Antonio Del Vecchio
San Marco in Lamis, sabato 26 maggio 2018 - C’era una volta la sirena a riscaldare i cuori dei Sammarchesi. Oggi un po’ meno. Il suo suono familiare scandiva i momenti principali della giornata: l’inizio lavoro o delle scuola; l’interruzione a mezzogiorno per il pranzo, ecc. Raramente suonava fuori di questi orari e quando accadeva, era in virtù di un incendio. Allora tutti i giovani e gli uomini abili,interrompevano il da farsi e si portavano in Largo Piano (attuale piazza Europa). Ci andavano per fare le squadre e recarsi alla Defènsa (Difesa), per la bisogna.
Negli anni’60, al richiamo non mancava nessuno, anche perché per via della povertà generale, il compenso che passava il Comune era molto ambito dai disoccupati, perché li aiutava a sfamare se stessi e le rispettive famiglie. A ricordarci i sentimenti passati ci pensa questa volta Alexis, il giovane poeta del momento, che ha dedicato all’argomento una bella e ed avvertita poesia, pubblicata da poco sulle testate giornalistiche online sanmarcoinlamis.eu e sanmarcoinlamis.org. Lo fa iniettando nei versi tanto calore e sentimento e perché no anche un pizzico di nostalgia. Non a caso la lettura di essi ha suscitato in molti un gradito ricordo, accolto anche con piacere dalle nuove generazioni, di solito concentrate sulle esigenze del presente e sulle prospettive per il futuro.

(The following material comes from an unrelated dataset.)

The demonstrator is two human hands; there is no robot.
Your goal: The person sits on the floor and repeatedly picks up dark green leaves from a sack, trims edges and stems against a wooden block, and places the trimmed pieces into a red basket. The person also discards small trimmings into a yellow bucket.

Sul come e il perché dell’istituzione della sirena permane ancora molto mistero, anche per via di dati e date incerti ed approssimativi, riferiti dalla storia orale, non confortati, peraltro, dalle carte. Secondo i bene informati, inizialmente ha cominciato a svolgere il medesimo ruolo di allerta una rudimentale sirena installata ai tempi della Seconda Guerra Mondiale su Palazzo Badiale (Municipio). Usanza, quest’ultima, assai in voga in tutt’Italia, specie nelle grandi città, dove, a cominciare dall’8 settembre 1943 (armistizio) i bombardamenti erano all’ordine del giorno. L’anzidetta sirena era caricata a manovella, pronta ad entrare in funzione in caso di bisogno (bombardamenti o incendi).

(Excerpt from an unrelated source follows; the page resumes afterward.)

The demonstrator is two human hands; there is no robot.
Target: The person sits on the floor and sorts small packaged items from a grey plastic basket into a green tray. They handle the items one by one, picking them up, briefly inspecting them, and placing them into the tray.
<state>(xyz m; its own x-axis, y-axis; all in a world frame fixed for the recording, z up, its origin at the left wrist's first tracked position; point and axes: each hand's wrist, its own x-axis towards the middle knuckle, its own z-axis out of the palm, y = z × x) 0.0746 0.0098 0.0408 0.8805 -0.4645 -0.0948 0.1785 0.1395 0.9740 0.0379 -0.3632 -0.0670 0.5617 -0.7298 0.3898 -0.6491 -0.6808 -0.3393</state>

Prima di essa, tali tipi di eventi ed altre sciagure venivano segnalati addirittura dalle campane della Chiesa della Collegiata, suonate a distesa, come se fosse giornata festiva. Nel dopoguerra si pensò di continuarne l’uso, affiancando lo strumento all’orologio del mastodontico Edificio scolastico “Balilla” (vedi foto), realizzato negli anni ’30 dal noto ingegnere romano Guido Tarantelli. Qualcuno ricorderà che nella primavera del 2009 venne qui appositamente il nipote Renato per ritrovare le tracce affettive della nonna materna Giuseppina a Rignano e quelle appunto di una delle tante opere del nonno paterno Guido a San Marco. Fu proprio questa venuta a suscitare in lui la vocazione religiosa. Cosi che abbandonerà la sua luminosa carriera di avvocato di grido e di docente universitario per ritirarsi in seminario. Non a caso è di pochi mesi fa la sua ordinazione sacerdotale, effettuata in pompa magna, assieme ad altri, da Papa Francesco nella Basilica di San Pietro.

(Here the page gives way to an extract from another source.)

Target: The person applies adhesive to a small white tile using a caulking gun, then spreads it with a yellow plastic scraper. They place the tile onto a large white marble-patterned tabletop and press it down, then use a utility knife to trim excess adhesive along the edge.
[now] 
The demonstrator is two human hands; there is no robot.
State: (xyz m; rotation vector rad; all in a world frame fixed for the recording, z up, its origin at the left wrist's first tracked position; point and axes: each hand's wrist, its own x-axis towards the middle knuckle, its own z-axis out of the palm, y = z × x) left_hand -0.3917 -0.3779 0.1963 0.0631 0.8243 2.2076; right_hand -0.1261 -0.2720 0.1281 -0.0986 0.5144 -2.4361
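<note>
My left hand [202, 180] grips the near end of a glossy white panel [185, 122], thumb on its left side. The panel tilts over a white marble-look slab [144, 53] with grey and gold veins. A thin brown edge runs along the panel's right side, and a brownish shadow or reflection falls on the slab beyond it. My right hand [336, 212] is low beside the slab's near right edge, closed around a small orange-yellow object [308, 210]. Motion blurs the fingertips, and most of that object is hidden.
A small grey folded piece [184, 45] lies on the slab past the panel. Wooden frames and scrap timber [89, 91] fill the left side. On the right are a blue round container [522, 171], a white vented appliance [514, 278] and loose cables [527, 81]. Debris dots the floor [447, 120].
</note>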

Riprendendo il discorso di cronaca, va detto subito che l’anzidetta sirena iniziò la sua funzione effettiva in modo automatico alla fine degli anni ’50, ideata prima dal sindaco Giovanni Palatella, e messa in pratica dai suoi successori, Matteo Giuliani e Paolo Cascavilla. Qualche tempo fa, ci fu qualcuno, che suggerì agli amministratori di togliere - secondo il loro dire – l’anacronistica usanza. L’incauto ‘consiglio’, comunque, non andò a buon fine, perché suscitò da subito, una volta informata della questione, il malumore e la protesta della gente, decisa ad ogni costo ad alzare le barricate per impedire la morte di una tradizione, ritenuta coralmente tra le più belle ed avvertite della città, al pari delle Fracchie, come recita il poeta.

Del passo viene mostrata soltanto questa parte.